Sick Writing
Friday, August 1st, 2008
Fighting a fever, a bronchial cough and the side effects of caffeine withdrawal, I finished writing a 1,700-word article this week that will be published in Present Magazine on Monday. I actually typed about half of it before the symptoms worsened the day before, using my thumbs and my BlackBerry. The handheld device and its miniature screen seems so much less daunting than a PC and is apparently a medium in which I feel less pressue to write well. It must be a Zen thing. Less thought, more emotion, and feeling more comfortable in using my first flashes on a subject – my first thoughts on whatever comes to mind.
When you’re writing on deadline, as I was, you have no choice but to perform no matter what the circumstances. The fever kept me strangely focused. I could feel it behind my eyes, locked on the screen and working the buttons while I layed on my back – flat in bed on a thick comforter, under the whips of the ceiling fan, across from a bay of windows that let’s in soft light and opens up onto an intersection where the neighborhood boys gather in the summertime and cuss as loduly as they see fit until an adult comes out to check the mail or walk the driveway and they hush their voices.
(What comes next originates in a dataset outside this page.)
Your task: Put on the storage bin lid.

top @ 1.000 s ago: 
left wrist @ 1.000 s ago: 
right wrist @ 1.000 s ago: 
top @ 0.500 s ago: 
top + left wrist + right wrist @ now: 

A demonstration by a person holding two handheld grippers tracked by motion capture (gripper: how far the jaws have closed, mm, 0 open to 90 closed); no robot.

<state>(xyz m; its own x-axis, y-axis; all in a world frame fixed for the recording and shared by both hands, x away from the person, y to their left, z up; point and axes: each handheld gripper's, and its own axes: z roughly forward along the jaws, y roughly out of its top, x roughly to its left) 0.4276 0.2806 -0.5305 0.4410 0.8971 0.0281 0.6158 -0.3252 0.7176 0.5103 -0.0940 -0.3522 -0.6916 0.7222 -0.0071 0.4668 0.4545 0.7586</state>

I wrote this magazine piece from memory. Rather than taking copious notes, I conducted the interview with a tape recorder running and merely jotted down the most important comments that I knew I’d use later. Usually, if I use a tape recorder, it’s for back up and so I can veg out on writing down every word of what my subject was saying in my nasty handwriting. But what’s even worse than going back through pages and pages of handwriting you can’t read is trying to roll through a tape-recorded interview that is 90 minutes long. All that fast-forwarding and rewinding, double-tracking, listening to the same snippets over and over trying to decipher through the background noise what a person is actually saying.
This time, I let the most important remarks stick in my mind so I could recall them with only a little prompting of my notes. The coughing, though, often took me out of rhythm when I turned to the word processor to finish the piece. By the time I sat down to the computer termninal to arrange my original BlackBerry thoughts, I was deep into this sickness I believe has been partially brought on by stress. I can’t seem to shake even the simplest cough, the same cough my wife was over in a couple days has lingered with me for the better part of two weeks. So, in the middle of these thoughts that I’d try to put to paper, these almost hysterical, deep, whooping coughs would take my hands instantly to my mouth and like that, the flash was gone.
By some measure of fortune, I actually did some “pre-writing” on this piece, elementary school-style, and had a body of material from which to work. I blew through the first draft and made very few changes on the second, which is not my typical system. As usual, I was careful to set the scene, because without the proper concept of time and space, all that writing becomes is information, no humanity. I suppose you never feel closer to humankind or the human condition than when you are sick, when you’re brain is fevered and it’s easy to sympathize with bored boys in the street or the legions of other writers through time who have had no choice but to find the words.